PROBLEM TO SOLVE: After locating the line that contains "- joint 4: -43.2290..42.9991" in the records below, write out exactly that line and each line after it through the one that contains "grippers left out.", and nothing else.

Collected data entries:
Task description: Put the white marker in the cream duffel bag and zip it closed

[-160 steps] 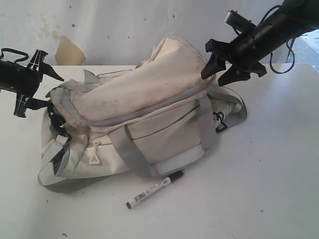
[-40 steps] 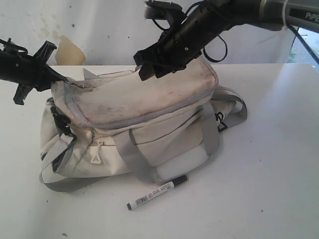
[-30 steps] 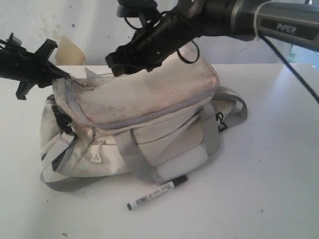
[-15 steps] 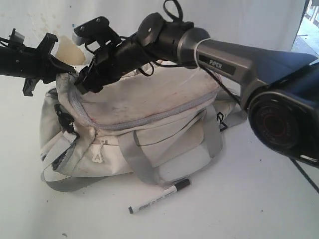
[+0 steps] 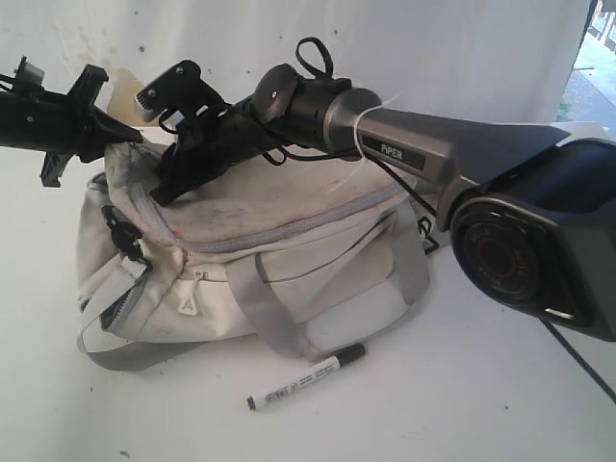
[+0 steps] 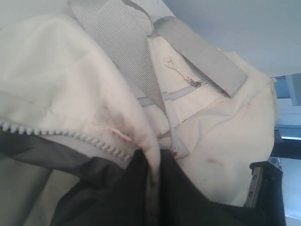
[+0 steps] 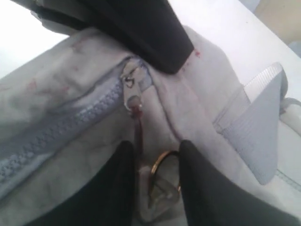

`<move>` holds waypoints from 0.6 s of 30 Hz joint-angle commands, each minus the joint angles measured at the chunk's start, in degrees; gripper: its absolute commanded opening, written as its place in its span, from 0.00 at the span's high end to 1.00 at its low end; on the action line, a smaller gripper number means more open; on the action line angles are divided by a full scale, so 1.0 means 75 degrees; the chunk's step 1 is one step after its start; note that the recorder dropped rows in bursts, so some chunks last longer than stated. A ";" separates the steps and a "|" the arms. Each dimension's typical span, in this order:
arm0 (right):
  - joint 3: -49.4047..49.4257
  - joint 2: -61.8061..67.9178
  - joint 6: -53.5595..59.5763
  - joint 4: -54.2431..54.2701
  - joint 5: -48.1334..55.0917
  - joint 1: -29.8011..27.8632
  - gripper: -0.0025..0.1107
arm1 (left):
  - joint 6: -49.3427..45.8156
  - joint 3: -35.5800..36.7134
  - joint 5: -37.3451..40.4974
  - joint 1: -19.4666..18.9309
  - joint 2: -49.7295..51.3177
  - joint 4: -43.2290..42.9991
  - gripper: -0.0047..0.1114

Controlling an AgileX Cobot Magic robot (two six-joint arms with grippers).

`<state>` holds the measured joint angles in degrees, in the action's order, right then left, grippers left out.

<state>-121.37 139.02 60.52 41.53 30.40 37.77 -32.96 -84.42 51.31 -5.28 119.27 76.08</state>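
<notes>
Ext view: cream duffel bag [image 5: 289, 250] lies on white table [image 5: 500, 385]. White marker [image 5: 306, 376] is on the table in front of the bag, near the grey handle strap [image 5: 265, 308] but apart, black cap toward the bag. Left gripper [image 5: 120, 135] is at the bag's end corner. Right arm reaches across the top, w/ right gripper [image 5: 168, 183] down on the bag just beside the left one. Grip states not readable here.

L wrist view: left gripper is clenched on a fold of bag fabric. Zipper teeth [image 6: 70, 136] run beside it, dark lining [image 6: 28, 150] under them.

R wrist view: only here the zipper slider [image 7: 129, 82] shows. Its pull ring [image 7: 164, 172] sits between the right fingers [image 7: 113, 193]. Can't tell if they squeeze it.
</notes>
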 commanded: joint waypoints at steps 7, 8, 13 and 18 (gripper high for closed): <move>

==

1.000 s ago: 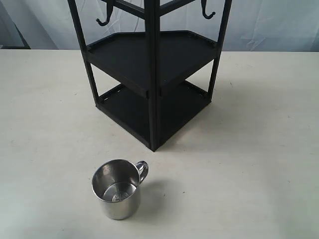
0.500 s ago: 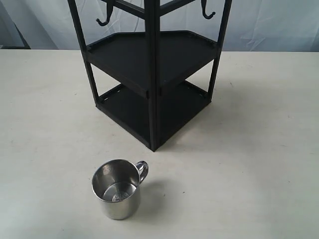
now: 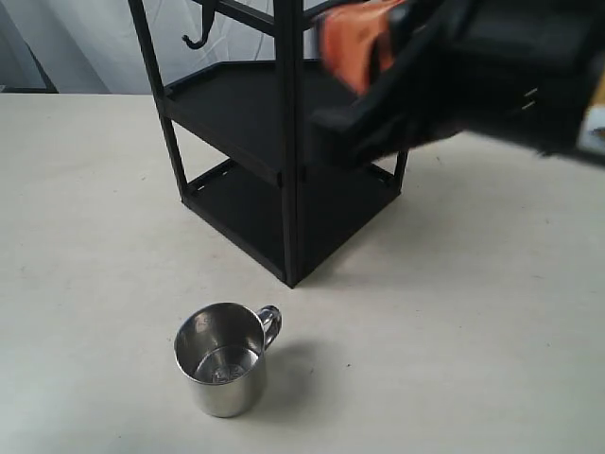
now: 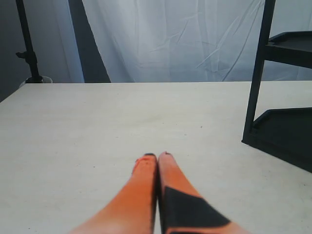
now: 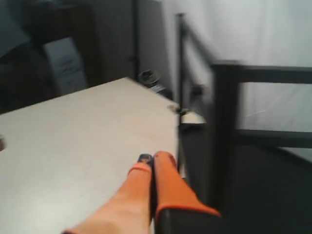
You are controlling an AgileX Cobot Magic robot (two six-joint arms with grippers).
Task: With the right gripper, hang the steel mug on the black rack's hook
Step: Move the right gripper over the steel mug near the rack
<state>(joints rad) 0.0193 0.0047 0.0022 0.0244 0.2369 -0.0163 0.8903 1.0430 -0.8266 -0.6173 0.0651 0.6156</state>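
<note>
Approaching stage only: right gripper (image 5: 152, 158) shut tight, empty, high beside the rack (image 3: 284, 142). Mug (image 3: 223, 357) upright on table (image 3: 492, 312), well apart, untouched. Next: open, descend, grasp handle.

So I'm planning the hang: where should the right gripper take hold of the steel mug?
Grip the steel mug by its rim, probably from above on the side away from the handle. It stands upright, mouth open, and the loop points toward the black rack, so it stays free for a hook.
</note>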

ANSWER FOR THIS EXERCISE:
  - joint 4: -43.2290..42.9991
  - gripper: -0.0047..0.1114

Controlling an AgileX Cobot Magic robot (two six-joint arms with grippers).

`<state>` holds the measured joint angles in degrees, in the action's order, right then left, grippers left out.

The exercise was worked through completely.